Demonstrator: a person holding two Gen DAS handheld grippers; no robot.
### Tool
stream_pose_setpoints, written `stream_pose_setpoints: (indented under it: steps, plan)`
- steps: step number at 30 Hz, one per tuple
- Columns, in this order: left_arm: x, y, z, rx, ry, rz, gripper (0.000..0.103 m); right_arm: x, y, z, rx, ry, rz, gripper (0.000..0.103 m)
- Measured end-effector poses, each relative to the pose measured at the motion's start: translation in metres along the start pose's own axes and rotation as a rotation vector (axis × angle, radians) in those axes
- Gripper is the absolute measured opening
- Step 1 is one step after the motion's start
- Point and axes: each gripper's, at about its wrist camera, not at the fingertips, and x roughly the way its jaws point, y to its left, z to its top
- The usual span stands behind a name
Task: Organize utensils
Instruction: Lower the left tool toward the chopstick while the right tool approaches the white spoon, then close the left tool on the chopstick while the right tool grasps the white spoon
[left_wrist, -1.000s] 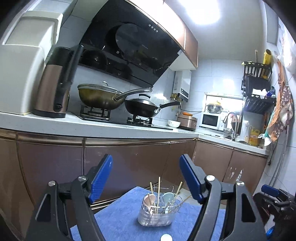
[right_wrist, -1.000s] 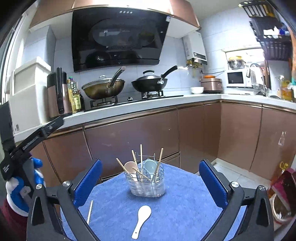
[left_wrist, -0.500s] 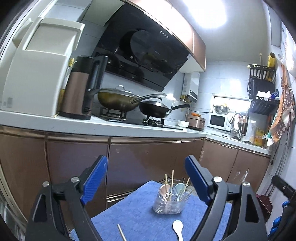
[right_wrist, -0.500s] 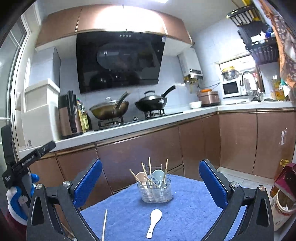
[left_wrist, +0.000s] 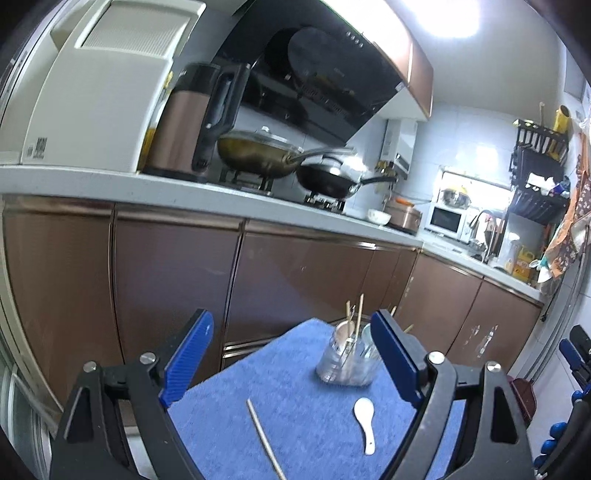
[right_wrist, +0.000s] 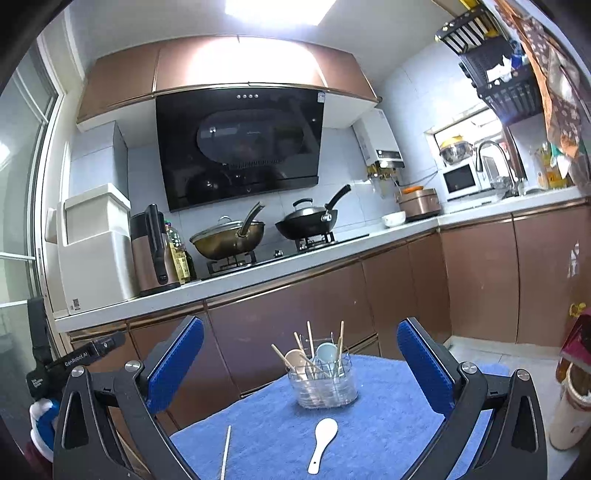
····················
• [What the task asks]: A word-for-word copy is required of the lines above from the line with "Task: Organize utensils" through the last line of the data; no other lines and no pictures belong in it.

• [Answer for the task]:
Task: Organize utensils
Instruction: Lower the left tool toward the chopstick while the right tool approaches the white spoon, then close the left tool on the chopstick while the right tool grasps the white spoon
[left_wrist, -1.000s] 
[right_wrist, -1.000s] 
[left_wrist, -0.500s] 
[right_wrist, -0.500s] 
[left_wrist, +0.000s] 
[right_wrist, +0.000s] 

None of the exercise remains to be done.